Contrairement à Julian Castro, le journaliste va ici donner des pourcentages pour présenter Buttigieg, il explique "Il est passé en 15 jours du statut d'inconnu à 5% d'intentions de votes". Premièrement, ce n'est pas 15 jours, il est testé dans les sondages depuis fin janvier et sa notoriété soudaine est venue lorsqu'il est passé sur CNN le 11 mars. Deuxièmement, effectivement dans le plus récent sondage, il est à 5%, mais c'est la première fois qu'il atteint un tel score et ça peut être une anomalie, dans mon modèle il était aux alentours de 2%. Enfin, je ne suis pas sûr que le TFM (Téléspectateur Français Moyen) comprenne vraiment que 5% est un très bon score. Il faut rappeler que les sondages sont dominés par Joe Biden et Bernie Sanders qui à eux deux, cumulent plus de 50% des intentions de vote, que le nombre de candidats est historiquement élevé (ils n'ont jamais été aussi nombreux) et qu'aucun des candidats restants ne dépasse les 10%. Pour le moment, il est donc logique de s'intéresser à Buttigieg, l'avenir nous dira si l'attention médiatique arrivera à le maintenir jusqu'en 2020.

Comme l'émission est avant tout une émission de divertissement, il leur est interdit d'aborder les sujets de fond trop longtemps donc le sujet commence par un montage de plusieurs américains qui n'arrivent pas à prononcer correctement Buttigieg (l'anglais est une langue étrange). Ensuite, on commence à nous présenter Pete Buttigieg, on nous dit qu'il est jeune, qu'il n'est pas connu depuis longtemps, qu'il est charismatique et ambitieux et que s'il est élu, il veut réformer le système. Si vous êtes français, cette description devrait vous rappeler quelqu'un et vous terrifier mais c'est l'angle choisi par le reportage. Lorsque le journaliste va voir Pete (oui, je l'appelle par son prénom, c'est plus court), il lui demande si son âge n'est pas un handicap et Pete lui répond que d'autres ont été élus jeunes en référence à notre propre président (il savait qu'il parlait à la télé française). Malheureusement, notre journaliste français ne peut pas accepter les sous-entendus, il faut que tout soit dit clairement à l'antenne, c'est le groupe TF1 tout de même, alors il le relance en lui demandant à qui il pense. C'est alors, que Pete, probablement lassé, se résout à lancer le nom de Macron pour le plus grand bonheur de notre chaîne privée.
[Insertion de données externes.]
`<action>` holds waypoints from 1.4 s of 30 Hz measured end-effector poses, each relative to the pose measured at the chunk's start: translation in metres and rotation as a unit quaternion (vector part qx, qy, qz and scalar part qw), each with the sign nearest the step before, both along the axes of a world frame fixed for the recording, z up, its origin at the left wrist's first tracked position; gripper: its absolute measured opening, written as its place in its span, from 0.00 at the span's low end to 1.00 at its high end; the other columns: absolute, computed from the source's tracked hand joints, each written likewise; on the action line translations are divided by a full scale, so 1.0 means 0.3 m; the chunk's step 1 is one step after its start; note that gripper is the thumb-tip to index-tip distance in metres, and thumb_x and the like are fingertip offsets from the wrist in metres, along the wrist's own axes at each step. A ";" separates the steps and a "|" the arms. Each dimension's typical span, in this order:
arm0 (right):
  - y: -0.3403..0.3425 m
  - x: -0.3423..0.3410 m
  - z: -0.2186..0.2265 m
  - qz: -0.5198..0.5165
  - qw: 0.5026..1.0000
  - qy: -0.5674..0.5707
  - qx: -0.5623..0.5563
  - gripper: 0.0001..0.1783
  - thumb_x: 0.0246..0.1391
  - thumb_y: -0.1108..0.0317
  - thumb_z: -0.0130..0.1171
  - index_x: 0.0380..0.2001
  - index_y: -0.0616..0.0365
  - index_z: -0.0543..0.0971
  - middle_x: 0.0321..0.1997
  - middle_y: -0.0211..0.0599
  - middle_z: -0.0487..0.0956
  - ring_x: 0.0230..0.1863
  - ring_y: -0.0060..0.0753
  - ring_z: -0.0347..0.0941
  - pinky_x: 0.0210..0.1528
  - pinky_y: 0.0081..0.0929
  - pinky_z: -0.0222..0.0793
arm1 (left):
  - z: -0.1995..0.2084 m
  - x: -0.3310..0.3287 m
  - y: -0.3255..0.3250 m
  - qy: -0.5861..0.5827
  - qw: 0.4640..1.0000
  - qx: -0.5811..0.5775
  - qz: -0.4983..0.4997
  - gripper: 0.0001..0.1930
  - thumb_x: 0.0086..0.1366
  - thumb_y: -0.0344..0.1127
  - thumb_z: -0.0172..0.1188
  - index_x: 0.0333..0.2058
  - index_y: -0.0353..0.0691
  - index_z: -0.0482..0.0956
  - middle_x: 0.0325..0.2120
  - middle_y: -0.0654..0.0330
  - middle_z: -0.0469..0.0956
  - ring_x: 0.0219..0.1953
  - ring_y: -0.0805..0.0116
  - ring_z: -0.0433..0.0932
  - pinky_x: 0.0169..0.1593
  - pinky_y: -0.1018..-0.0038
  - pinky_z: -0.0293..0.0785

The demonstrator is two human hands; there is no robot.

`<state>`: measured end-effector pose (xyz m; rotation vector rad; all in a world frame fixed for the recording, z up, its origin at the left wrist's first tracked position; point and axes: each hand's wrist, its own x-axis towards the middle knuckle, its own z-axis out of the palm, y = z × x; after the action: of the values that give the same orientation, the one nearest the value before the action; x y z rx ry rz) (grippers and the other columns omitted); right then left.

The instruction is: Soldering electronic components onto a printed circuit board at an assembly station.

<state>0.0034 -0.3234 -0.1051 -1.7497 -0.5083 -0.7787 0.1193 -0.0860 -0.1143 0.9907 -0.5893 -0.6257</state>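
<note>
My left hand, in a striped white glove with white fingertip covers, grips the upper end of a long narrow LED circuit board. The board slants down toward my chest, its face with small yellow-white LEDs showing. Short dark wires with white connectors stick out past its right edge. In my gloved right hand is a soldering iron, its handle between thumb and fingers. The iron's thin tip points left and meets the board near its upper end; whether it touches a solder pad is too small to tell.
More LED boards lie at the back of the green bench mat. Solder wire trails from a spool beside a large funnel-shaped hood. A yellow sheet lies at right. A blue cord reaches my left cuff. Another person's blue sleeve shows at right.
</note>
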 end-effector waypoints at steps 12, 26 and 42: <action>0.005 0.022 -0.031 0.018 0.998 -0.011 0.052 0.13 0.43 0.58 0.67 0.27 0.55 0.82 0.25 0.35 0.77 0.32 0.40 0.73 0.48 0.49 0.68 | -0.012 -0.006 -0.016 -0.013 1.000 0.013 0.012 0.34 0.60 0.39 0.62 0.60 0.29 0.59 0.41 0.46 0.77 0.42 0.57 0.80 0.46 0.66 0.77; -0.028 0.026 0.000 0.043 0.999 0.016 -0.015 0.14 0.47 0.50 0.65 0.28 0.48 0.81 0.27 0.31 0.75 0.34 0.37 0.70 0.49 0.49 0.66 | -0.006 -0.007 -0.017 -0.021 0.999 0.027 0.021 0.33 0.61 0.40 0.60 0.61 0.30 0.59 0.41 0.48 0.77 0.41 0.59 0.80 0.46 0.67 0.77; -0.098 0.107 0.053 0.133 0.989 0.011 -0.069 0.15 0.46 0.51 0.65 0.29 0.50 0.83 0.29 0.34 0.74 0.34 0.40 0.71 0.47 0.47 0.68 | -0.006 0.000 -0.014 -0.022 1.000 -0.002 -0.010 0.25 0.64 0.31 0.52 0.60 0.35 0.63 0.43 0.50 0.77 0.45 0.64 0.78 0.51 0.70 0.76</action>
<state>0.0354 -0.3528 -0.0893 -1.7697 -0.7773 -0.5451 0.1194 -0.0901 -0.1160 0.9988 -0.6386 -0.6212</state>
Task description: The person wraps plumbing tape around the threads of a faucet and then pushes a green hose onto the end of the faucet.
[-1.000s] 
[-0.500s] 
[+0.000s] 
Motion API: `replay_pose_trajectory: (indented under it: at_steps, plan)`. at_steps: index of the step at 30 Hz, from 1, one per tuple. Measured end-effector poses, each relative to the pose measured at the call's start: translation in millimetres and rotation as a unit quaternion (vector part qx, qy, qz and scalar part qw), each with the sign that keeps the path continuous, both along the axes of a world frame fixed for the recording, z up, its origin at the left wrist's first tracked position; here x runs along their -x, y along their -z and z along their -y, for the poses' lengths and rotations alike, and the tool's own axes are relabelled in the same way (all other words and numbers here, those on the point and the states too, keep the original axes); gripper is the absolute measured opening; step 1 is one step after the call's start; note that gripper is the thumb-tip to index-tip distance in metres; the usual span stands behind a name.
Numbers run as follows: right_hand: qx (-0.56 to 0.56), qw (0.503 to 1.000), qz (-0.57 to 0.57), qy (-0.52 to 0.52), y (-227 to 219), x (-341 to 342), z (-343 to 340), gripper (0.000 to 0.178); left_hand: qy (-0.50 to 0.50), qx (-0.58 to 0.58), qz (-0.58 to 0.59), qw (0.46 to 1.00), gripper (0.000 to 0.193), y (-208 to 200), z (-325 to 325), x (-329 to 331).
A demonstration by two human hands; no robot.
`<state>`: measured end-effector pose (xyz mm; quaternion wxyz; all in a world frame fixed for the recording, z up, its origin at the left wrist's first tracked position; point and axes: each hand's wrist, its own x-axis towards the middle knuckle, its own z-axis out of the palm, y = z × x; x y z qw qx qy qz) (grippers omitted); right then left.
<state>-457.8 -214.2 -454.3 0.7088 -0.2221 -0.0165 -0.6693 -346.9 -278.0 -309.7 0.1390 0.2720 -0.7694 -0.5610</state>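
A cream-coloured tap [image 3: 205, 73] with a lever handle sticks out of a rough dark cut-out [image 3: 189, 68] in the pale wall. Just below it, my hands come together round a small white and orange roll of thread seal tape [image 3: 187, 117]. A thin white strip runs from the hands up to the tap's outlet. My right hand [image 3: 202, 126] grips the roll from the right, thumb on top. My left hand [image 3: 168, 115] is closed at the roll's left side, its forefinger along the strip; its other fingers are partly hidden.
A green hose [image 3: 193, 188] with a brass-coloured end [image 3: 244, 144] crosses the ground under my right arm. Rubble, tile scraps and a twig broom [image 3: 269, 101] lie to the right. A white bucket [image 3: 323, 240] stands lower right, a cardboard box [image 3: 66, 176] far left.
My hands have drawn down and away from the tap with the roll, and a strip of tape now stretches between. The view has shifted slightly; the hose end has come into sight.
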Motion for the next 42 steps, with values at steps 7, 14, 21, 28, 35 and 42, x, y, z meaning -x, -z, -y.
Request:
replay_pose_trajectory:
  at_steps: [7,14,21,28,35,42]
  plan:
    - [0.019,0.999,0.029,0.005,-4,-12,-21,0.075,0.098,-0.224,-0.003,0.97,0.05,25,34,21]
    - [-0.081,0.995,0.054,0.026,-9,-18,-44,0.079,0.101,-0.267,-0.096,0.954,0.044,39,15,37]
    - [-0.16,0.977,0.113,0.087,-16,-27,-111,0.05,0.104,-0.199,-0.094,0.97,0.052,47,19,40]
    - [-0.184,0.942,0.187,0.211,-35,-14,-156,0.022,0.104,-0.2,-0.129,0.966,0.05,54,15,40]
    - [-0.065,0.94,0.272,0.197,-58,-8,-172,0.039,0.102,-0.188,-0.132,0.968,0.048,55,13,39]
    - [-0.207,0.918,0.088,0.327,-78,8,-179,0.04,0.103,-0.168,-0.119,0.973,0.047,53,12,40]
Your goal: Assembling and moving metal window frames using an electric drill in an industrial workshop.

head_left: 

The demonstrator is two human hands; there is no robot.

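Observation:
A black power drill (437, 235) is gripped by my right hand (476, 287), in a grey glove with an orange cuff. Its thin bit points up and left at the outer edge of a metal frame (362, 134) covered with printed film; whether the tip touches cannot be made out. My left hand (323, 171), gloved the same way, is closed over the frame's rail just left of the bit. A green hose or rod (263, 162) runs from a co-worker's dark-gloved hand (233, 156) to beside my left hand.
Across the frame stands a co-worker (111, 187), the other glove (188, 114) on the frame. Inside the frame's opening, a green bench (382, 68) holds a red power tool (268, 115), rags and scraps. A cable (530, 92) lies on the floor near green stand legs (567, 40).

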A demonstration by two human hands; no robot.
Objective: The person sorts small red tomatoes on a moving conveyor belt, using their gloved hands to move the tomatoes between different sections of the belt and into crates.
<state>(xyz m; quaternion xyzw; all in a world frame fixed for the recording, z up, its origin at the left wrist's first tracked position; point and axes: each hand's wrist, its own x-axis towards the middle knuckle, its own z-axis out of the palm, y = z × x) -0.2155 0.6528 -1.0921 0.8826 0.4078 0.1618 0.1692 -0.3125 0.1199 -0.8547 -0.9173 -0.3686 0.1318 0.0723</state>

Je ne sais pas très bien où en est cette émission sur son rapport au macronisme mais il est clair que Buttigieg était présenté d'une bien meilleure manière que Castro. (12/04/2019)

Notes

* Ce soir, c'est au tour d'Amy Klobuchar de venir saluer la télé française. On verra comment elle est traitée et s'il faut que je fasse un article. C'est intéressant car Klobuchar est un peu l'inverse de Buttigieg, elle est sénatrice depuis 12 ans, on parlait d'elle avant qu'elle lance sa candidature comme quelqu'un d'important, et maintenant elle est à peine à 2% dans les sondages.